Le deuxième scénario est axé sur la rationalisation des dépenses courantes. M. Triki fait remarquer, à ce propos, que la réduction du déficit courant dans la perspective de la reprise des investissements implique impérativement le développement de l’épargne nationale qui a baissé drastiquement depuis 2011. Son taux étant passé de 19% en 2010 à 8% en 2018. Il s’agit, également, d’instituer des incitations pour encourager les ménages à épargner. «Ceci nécessite, relève M. Triki, le rétablissement de la confiance des ménages envers le placement financier. Simultanément, des mesures devront être prises pour décourager l’importation de produits de luxe».
Autre réformes proposées : la rationalisation des dépenses de fonctionnement (compensation et salaires) et la restructuration des entreprises publiques.
Pour une mobilisation de ressources en devises non génératrices de dette
Le troisième et dernier scénario porte sur la diversification des ressources de financement et sur la mobilisation des ressources non génératrices de dette, notamment des recettes de privatisation en devises d’IDE et des actions pour assurer un refinancement adéquat de certaines dettes (notamment les crédits obligataires).

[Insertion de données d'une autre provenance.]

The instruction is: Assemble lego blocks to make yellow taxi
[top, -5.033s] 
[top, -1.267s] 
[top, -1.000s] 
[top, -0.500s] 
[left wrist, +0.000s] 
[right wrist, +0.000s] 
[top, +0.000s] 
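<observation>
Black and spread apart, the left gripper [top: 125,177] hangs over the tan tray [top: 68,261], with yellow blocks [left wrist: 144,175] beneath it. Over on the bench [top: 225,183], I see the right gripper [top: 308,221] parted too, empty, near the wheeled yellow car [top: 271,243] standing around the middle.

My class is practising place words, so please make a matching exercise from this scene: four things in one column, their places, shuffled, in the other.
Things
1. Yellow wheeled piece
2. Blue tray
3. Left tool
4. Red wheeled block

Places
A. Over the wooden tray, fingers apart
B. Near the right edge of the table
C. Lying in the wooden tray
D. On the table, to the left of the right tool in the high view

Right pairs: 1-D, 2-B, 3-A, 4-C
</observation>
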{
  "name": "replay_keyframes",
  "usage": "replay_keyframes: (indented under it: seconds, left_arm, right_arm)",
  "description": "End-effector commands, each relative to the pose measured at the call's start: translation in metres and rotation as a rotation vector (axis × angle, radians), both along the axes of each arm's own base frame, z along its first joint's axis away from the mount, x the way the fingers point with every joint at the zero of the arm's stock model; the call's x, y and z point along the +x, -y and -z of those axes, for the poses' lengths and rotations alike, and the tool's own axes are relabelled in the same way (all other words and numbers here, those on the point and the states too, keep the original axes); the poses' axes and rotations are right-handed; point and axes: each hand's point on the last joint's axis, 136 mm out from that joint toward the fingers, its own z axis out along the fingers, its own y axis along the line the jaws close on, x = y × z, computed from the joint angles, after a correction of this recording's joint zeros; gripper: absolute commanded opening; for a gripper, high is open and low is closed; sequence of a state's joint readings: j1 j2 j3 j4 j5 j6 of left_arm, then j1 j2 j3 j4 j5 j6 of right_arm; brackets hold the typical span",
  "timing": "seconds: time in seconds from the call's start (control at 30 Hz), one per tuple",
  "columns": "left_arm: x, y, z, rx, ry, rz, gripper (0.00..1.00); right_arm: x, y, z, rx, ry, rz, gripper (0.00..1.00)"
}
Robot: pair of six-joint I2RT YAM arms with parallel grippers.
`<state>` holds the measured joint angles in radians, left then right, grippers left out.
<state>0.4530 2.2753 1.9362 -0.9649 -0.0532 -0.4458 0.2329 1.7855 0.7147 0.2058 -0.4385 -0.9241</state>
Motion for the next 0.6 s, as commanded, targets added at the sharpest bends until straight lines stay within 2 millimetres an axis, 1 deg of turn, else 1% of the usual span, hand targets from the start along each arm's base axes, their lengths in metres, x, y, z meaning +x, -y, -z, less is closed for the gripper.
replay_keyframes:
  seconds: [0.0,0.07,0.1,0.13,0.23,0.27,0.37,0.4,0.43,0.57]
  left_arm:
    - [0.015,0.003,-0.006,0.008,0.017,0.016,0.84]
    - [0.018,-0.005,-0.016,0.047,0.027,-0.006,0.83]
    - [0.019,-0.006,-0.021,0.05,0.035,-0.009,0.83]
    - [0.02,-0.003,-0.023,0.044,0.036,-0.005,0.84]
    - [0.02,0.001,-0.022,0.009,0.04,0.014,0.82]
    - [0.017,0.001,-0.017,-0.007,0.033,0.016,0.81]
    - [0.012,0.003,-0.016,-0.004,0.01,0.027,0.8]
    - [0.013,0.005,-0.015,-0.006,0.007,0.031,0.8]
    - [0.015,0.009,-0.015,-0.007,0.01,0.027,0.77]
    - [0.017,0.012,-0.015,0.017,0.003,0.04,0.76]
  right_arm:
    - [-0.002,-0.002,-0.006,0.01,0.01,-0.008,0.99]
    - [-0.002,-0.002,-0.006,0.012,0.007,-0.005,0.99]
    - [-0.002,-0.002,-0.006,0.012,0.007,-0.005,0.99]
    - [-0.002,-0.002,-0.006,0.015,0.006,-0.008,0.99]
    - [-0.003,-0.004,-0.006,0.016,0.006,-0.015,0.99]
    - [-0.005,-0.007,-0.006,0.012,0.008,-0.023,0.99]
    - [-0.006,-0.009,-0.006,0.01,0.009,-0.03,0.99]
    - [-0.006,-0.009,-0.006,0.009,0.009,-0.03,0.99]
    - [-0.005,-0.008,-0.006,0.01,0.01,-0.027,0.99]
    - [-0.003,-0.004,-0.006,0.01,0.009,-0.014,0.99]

Pour les recettes de privatisation, l’expert a proposé deux ou trois opérations de privatisation telles qu’une banque et la régie du tabac, permettant de générer des recettes de 4 milliards de dinars.
Pour les IDE, M. Triki recommande d’attirer des investisseurs étrangers, et particulièrement les Chinois, en aménageant des zones industrielles adaptées aux standards internationaux et en adoptant le projet de loi d’urgence économique qui pourrait être un important accélérateur de réalisation de grands projets à forte valeur ajoutée en particulier dans les zones de développement régional.
Et pour ne rien oublier, M. Triki a suggéré de mettre en œuvre un plan d’action à court terme pour rétablir le rating de la Tunisie avant 2011 qui conférait à la Tunisie le statut d’«Investment grade» lequel permettra de refinancer une partie de la dette aux conditions les plus favorables notamment en matière de maturité (15 ans et plus).
Par-delà la pertinence de ces propositions, elles demeurent limitées en ce sens où le talon d’Achille de la dette tunisienne réside essentiellement dans sa mauvaise gouvernance. Ainsi, l’idéal serait pour le futur gouvernement de se pencher sur la mauvaise gestion de la dette tunisienne et d’accélérer la mise en place d’une agence spécialisée dans sa gestion à l’instar de l’Agence France Trésor.
Avec la nouvelle structure dont l’idée remonte à 2009, le professionnalisme devrait, en principe, prévaloir en ce sens où cette agence sera en mesure de calculer le risque de la dette, de choisir le moment de contracter toute dette, dans quelle monnaie (en euro, en dollar ou en yen japonais), auprès de quel bailleur de fonds, à quelle maturité et dans quelles conditions (court, moyen et long termes).